### Task statement
Where in the material does the word "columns" appear? Copy each line that has it.

### Data extract
*** Block opens ***

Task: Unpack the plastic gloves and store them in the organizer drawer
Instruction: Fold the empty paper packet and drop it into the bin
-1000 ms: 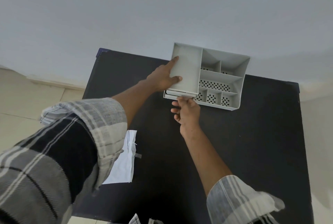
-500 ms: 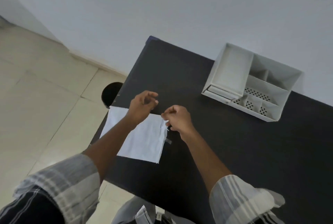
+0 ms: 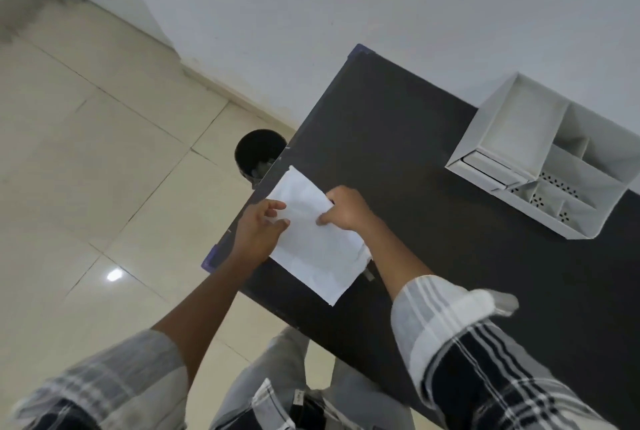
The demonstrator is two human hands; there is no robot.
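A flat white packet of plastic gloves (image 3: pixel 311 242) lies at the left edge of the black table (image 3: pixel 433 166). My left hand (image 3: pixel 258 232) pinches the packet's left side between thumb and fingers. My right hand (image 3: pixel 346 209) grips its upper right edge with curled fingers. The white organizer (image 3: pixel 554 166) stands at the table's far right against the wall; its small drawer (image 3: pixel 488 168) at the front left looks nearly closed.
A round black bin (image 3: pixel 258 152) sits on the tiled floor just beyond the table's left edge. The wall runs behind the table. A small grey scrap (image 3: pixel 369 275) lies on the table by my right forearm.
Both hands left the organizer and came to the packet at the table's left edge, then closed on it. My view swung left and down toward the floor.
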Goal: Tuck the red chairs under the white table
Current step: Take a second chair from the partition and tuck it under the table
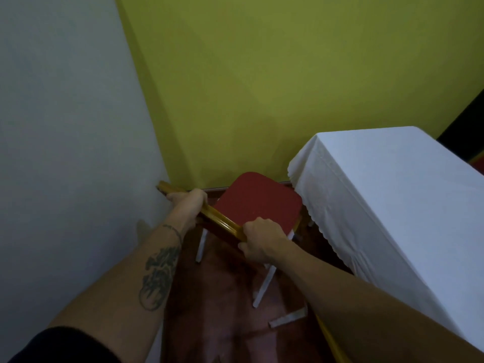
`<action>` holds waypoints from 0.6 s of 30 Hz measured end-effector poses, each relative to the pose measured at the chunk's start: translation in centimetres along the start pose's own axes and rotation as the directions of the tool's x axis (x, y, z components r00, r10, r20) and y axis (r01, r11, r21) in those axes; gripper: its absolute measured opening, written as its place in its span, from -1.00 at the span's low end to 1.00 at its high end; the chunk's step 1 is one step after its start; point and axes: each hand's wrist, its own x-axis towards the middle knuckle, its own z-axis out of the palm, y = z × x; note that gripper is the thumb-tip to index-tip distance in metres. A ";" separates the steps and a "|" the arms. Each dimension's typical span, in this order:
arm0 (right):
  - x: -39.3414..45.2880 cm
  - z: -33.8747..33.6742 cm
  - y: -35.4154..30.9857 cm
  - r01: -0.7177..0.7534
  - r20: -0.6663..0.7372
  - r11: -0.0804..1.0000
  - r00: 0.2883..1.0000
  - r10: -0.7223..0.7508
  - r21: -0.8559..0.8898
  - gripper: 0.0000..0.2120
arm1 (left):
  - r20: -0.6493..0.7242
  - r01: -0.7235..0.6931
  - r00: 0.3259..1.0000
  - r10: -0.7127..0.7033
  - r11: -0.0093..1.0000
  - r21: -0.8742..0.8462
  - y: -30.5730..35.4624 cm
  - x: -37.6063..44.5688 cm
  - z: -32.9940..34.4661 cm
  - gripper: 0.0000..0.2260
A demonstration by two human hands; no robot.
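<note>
A red chair (258, 201) with a red padded seat, a gold backrest rail and pale legs stands in the room corner, just left of the white table (392, 195), which is draped in a white cloth. Its seat points toward the yellow wall and sits outside the table's edge, close to the cloth. My left hand (187, 199) grips the gold top rail near its left end. My right hand (258, 238) grips the same rail at its right end. Part of another chair's gold frame and pale leg (288, 317) shows under my right forearm.
A white wall (65, 153) closes in on the left and a yellow wall (262, 87) stands behind the chair. The floor (222, 297) is dark reddish-brown. A dark opening (466, 121) lies past the table's far right corner.
</note>
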 end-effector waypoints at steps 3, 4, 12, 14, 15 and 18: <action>0.2 0.0 -1.7 0.033 0.020 0.999 0.999 -0.033 0.000 -0.63 | 0.035 -0.014 0.999 0.012 0.999 0.048 0.4 1.0 -1.6 -0.26; 0.4 0.1 -2.2 0.033 0.035 0.999 0.999 -0.034 0.018 -0.62 | 0.044 -0.022 0.999 0.018 0.997 0.074 0.5 1.4 -2.1 -0.28; 1.8 1.9 -4.3 -0.122 0.222 0.933 0.974 0.047 0.339 -0.20 | 0.166 -0.178 0.975 0.147 0.966 0.187 -1.2 7.4 -3.1 -0.36; 2.1 1.8 -4.1 -0.138 0.252 0.919 0.967 0.043 0.370 -0.15 | 0.198 -0.196 0.967 0.160 0.964 0.181 -1.8 9.9 -2.4 -0.35; 2.3 1.8 -4.1 -0.151 0.255 0.913 0.966 0.054 0.379 -0.14 | 0.215 -0.211 0.961 0.171 0.961 0.180 -1.6 10.1 -1.9 -0.31; 2.7 1.8 -4.2 -0.201 0.258 0.882 0.961 0.094 0.427 -0.10 | 0.263 -0.221 0.951 0.162 0.953 0.210 0.8 6.7 -1.0 -0.36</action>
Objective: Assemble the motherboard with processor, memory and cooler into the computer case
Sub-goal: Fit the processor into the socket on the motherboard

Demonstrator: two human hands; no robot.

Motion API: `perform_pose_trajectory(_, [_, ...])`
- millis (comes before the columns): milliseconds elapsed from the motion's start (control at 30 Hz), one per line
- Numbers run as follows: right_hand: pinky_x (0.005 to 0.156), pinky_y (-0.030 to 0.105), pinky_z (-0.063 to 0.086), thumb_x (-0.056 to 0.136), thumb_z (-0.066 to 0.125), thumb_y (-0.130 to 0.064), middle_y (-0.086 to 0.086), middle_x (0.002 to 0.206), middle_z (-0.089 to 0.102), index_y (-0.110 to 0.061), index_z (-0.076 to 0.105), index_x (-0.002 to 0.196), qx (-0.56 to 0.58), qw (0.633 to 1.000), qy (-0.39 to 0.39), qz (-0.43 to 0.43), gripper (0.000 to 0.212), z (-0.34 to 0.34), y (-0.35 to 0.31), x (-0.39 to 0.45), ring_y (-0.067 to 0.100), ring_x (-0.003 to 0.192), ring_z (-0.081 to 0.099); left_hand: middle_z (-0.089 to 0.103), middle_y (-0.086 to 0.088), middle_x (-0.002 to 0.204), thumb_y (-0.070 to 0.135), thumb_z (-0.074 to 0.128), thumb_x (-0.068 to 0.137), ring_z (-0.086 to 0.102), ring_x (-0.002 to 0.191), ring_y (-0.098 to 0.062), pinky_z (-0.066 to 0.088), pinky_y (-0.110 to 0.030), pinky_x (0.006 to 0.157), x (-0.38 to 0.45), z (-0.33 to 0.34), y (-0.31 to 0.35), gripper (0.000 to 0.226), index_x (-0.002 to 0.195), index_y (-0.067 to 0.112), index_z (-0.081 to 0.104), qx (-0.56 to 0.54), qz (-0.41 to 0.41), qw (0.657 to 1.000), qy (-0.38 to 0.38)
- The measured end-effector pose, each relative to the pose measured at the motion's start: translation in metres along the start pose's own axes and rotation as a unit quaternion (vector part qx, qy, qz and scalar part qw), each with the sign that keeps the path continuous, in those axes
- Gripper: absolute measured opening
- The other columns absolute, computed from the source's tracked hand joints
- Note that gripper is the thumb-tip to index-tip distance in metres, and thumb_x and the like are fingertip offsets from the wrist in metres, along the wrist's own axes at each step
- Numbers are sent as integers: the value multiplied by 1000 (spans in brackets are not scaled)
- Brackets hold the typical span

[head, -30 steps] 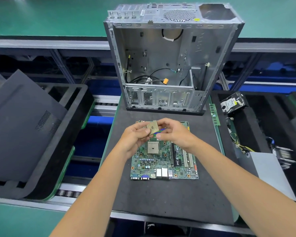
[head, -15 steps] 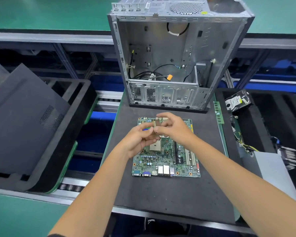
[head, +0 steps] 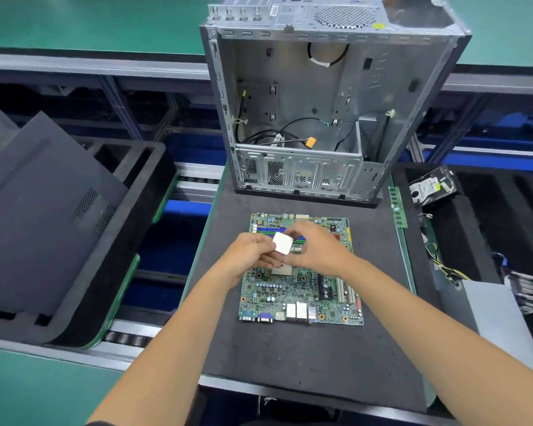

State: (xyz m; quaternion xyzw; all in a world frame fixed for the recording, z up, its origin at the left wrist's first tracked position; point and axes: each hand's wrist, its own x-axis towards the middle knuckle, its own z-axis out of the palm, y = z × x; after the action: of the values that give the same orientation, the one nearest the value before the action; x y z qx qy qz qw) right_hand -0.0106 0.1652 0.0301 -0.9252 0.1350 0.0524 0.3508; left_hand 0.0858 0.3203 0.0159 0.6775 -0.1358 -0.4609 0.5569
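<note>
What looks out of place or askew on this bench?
Little stands out. The memory stick lies alone at the mat's right edge, and the hard drive sits tilted in its tray. The motherboard lies flat.

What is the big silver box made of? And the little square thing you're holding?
The computer case looks like bare sheet metal: dull grey, shiny in spots, with punched holes and folded edges. The processor, pinched between the left hand and right hand, shows a smooth pale silvery top, probably metal too.
</note>
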Motion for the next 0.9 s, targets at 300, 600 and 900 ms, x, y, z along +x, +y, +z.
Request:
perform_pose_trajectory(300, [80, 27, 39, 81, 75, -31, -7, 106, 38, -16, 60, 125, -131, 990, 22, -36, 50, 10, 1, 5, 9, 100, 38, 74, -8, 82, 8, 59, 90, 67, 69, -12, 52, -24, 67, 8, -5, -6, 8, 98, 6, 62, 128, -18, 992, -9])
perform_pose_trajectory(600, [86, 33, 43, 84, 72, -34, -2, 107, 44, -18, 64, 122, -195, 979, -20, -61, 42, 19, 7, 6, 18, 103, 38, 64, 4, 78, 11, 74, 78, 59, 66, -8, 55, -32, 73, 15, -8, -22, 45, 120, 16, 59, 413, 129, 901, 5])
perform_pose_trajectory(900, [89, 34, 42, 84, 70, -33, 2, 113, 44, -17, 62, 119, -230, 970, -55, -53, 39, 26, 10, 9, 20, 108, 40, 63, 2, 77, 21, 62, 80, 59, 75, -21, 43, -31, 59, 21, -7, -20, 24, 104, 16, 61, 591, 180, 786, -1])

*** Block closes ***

### Written reply
- millis (comes before the columns): milliseconds elapsed from the motion's start (control at 30 Hz), one per line
- The other columns absolute, computed from the source's tracked hand joints

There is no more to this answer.